La segunda objeción tiene que ver con la confesión que Paulette le hace a la joven. Que se comprenda por qué no asistió a su marido en el infarto, y que éste se lo mereciera no significa que la negación de ayuda quede redimida. Pero bueno, echar de casa a una hija disparándole con una escopeta, al menos en literatura tiene sus consecuencias.
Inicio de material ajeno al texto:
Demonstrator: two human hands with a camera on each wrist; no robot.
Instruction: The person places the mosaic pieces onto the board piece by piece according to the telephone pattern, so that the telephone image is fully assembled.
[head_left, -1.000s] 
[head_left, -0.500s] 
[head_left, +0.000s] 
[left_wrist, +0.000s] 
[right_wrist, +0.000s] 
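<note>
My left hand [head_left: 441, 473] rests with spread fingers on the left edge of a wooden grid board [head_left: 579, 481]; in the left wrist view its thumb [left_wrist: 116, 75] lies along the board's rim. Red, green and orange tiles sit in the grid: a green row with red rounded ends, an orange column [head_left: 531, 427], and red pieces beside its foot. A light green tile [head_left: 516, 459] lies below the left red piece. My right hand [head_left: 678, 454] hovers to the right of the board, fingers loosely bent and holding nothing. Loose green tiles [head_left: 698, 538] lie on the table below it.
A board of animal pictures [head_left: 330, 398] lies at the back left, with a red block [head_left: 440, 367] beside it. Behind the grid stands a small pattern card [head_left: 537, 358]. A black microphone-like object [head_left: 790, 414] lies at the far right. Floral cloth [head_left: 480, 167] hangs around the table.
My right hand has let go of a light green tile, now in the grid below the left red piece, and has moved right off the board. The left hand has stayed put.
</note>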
En cuanto a las madres, en este libro como en tantos otros, parece que son el contenedor de todos los males, y el trato casi siempre es desigual, la figura materna nunca es perdonada por los mismos abandonos, exactamente los mismos que hace la paterna, por alguna razón inconsciente o vete a saber si por complejos de Electra los hombres suelen ser redimidos. El padre de la protagonista parece tener bula a sus ojos y eso que se suicida, de la madre cuenta irónicamente, “mi mamá come pastillas” refiriéndose a varios intentos fallidos y reprochándole que le diga que si se ha quedado es por ella. Es verdad que tanto la madre de Camille como la de Franck son un desastre pero a lo mejor les habría hecho falta un poco de la misma ayuda que ellos reciben, y que conste que no me excluyo, en una de mis novelas aparece una huérfana que adora a su padre suicidado y echa pestes de la madre evadida. En cualquier caso los personajes tienen derecho a su memoria y a no negar lo que sienten, y el desvalido por supuesto siempre es el niño.
Perdonad el rizamiento de rizo, es deformación por la costumbre de buscar pautas para el debate en el club de lectura, al fin y al cabo los puntos de vista escogidos son los de los protagonistas principales, ya exploraremos en otros trabajos los de los otros personajes, a lo mejor a Anna Gavalda y a mí nos apetece.
El final es feliz, muy feliz de los de comieron perdices, y no cae del cielo, todos han luchado hasta la extenuación para obtenerlo, para reorientarse y trazar un camino nuevo y en él ocupar su lugar en el mundo. Me ha alegrado mucho conocer parte de la literatura de esta escritora que crea personajes tan entrañables que no olvidaré y que se afana por volver a colocar en su sitio la dignidad y por señalar con rotulador quiénes son y cómo son los desfavorecidos de este tiempo. Pero lo que más me ha estremecido es su forma de querer.
Un abrazo, hasta el próximo encuentro.